According to figures released by SPA early this month, the total spend on Australian series, serials, miniseries and telemovies was down to $237 million last year, amounting to a drop of 21 percent. And the quantity of TV drama being produced also dropped to the lowest level in ten years, down from 472 hours to 401 hours.
This is where a second major policy lever that the government can pull becomes particularly important – and that is the Producer Offset. I know that this is the offset of greatest relevance to most of you, and a number of you have approached me about the need for changes to the current criteria for access to its higher level.
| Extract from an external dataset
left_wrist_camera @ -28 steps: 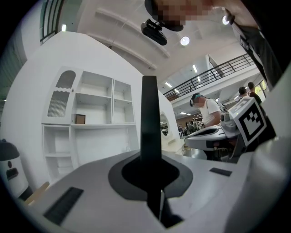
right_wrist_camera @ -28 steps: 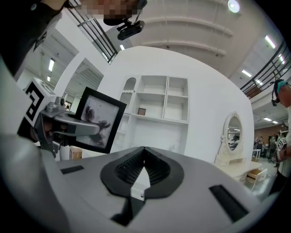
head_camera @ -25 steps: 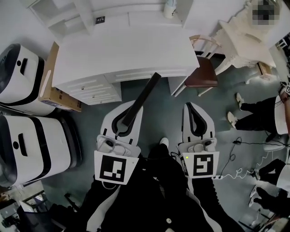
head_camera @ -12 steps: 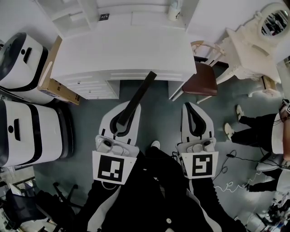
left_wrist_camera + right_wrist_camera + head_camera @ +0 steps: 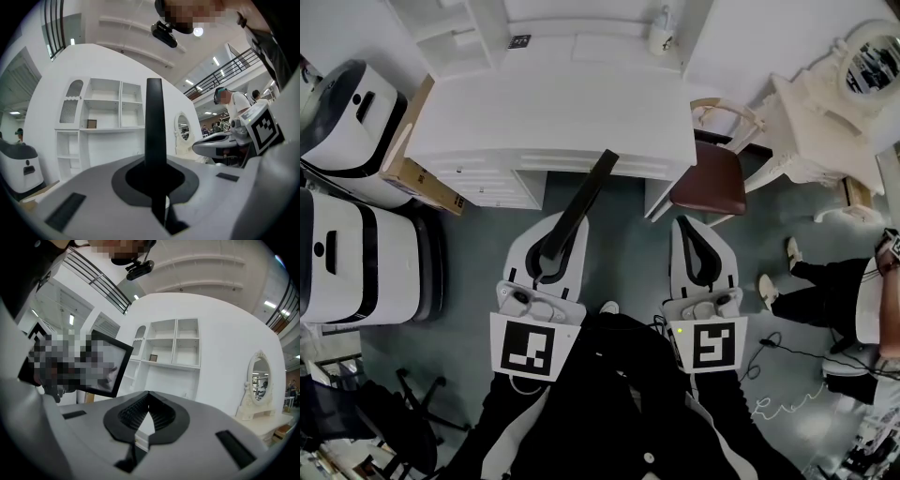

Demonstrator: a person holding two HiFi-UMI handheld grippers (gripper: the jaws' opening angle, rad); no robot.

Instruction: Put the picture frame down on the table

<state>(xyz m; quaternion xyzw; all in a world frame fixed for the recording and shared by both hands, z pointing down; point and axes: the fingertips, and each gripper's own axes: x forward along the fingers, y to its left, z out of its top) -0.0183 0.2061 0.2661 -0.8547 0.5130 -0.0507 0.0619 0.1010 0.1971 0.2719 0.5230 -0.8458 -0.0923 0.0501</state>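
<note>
While both grippers hang level in front of the person, carrying looks to be the step in hand: the picture frame [image 5: 591, 192] is clear of the table [image 5: 553, 103] and pinched in the left gripper [image 5: 562, 230]. Looking along that gripper [image 5: 154, 180], the jaws are drawn almost together on the frame's lower edge. The frame [image 5: 153, 117] stands out of them edge-on, a thin dark bar rising up and ahead of the tips. From the right gripper's side the same frame [image 5: 112, 369] shows its flat face, up and to the left of those jaws.

The right gripper [image 5: 701, 232] carries nothing. Its jaws meet, and the ribbed pads [image 5: 132, 414] have only air in front of them.

The table lies straight ahead of both sets of tips, its white top bare on the stretch facing the left gripper. From above, the frame's far end overlaps the table's near edge, though I cannot tell whether it is over the top or short of it. A chair [image 5: 712, 173] sits ahead and to the right of the right gripper.

By my reckoning the next move means carrying the left gripper forward until the whole frame is over the top. It then has to come down before the jaws part. Gripped at one edge, the long frame could swing.
</note>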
In particular, I have heard many convincing arguments that the requirement for theatrical release to access the forty percent Producer Offset is antiquated, and does not reflect the realities of the current market and distribution channels for high quality Australian content. Many of you have said to me that while care would need to be taken in changing the criteria for access to the 40 percent offset, if Australian television producers had access to this offset it could help to stimulate production in very significant way, with all the cultural, and direct and indirect economic benefits such increased production would bring.
Once again, I am looking closely at whether this setting should be changed, and if so, in what ways.
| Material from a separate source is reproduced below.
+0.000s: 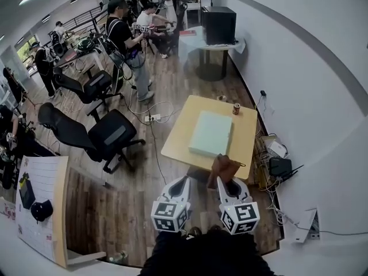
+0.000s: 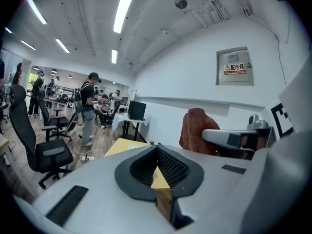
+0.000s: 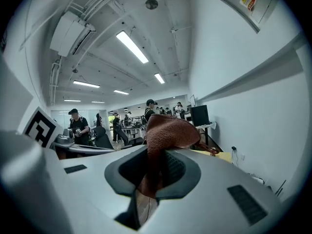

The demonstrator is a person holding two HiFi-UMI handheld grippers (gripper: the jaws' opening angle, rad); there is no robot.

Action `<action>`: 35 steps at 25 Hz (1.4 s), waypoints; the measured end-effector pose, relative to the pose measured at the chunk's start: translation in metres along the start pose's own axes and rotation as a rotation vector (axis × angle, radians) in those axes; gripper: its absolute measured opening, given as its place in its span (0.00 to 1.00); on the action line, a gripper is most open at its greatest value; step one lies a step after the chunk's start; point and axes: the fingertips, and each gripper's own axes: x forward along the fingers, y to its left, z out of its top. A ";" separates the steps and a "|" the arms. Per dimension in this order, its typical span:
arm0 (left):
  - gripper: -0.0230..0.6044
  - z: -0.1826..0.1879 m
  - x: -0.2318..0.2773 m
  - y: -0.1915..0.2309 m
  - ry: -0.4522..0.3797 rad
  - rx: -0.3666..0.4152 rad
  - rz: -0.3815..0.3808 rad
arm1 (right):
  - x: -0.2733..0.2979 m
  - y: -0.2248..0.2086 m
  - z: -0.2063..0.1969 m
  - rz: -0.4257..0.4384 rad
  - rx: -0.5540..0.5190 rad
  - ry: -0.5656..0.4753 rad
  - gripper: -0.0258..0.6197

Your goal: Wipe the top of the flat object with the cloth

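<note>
A light wooden table (image 1: 247, 140) stands beside a white wall, with a small can (image 1: 236, 108) near its far edge. To its left, a black office chair (image 1: 98, 135) sits on the wood floor near a white power strip (image 1: 152, 118). Farther back a person in black (image 1: 122, 33) stands, and a black box (image 1: 219, 25) rests on a white-draped table.

Near edge of the table (image 1: 181, 134) behind the cloth (image 1: 223, 171)
</note>
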 end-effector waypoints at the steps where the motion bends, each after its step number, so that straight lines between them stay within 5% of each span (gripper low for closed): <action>1: 0.09 -0.003 0.000 0.002 0.006 -0.005 -0.002 | 0.001 0.000 -0.003 -0.006 0.007 0.006 0.14; 18: 0.09 -0.036 0.058 0.047 0.130 -0.049 -0.010 | 0.076 -0.023 -0.041 0.009 0.052 0.133 0.14; 35: 0.09 0.020 0.260 0.139 0.215 -0.053 0.044 | 0.273 -0.147 -0.015 0.003 0.081 0.199 0.14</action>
The Australian screen industry relies on and nurtures creativity in the classical arts, such as writing, acting, and photography, as well as in what are now often called the broader ‘creative industries’. I don’t believe one can draw too sharp a distinction between the classical arts and creative industries, but it is particularly in the creative industries associated with screen production that we are seeing growing numbers of skilled technicians, from the engineers who build innovative new lighting and camera rigs, to the sound designers, to the hosts of programmers and digital artists who contribute to the huge post-production process involved in many modern film and television productions.
As Debra Richards from Ausfilm pointed out to me when we visited the set of Pirates of the Caribbean 5, while automation has led to a reduction in human labour in so many industries over the last generation, one only has to visit the set or watch the credit role of a modern Hollywood film to see that the number of people employed on movies seems to be constantly increasing, notwithstanding the constant introduction of new technologies.
Labor understands the importance of our screen industries, in cultural terms, as well as in economic terms as a driver for jobs, innovation and economic activity. We will do all that we can to support you.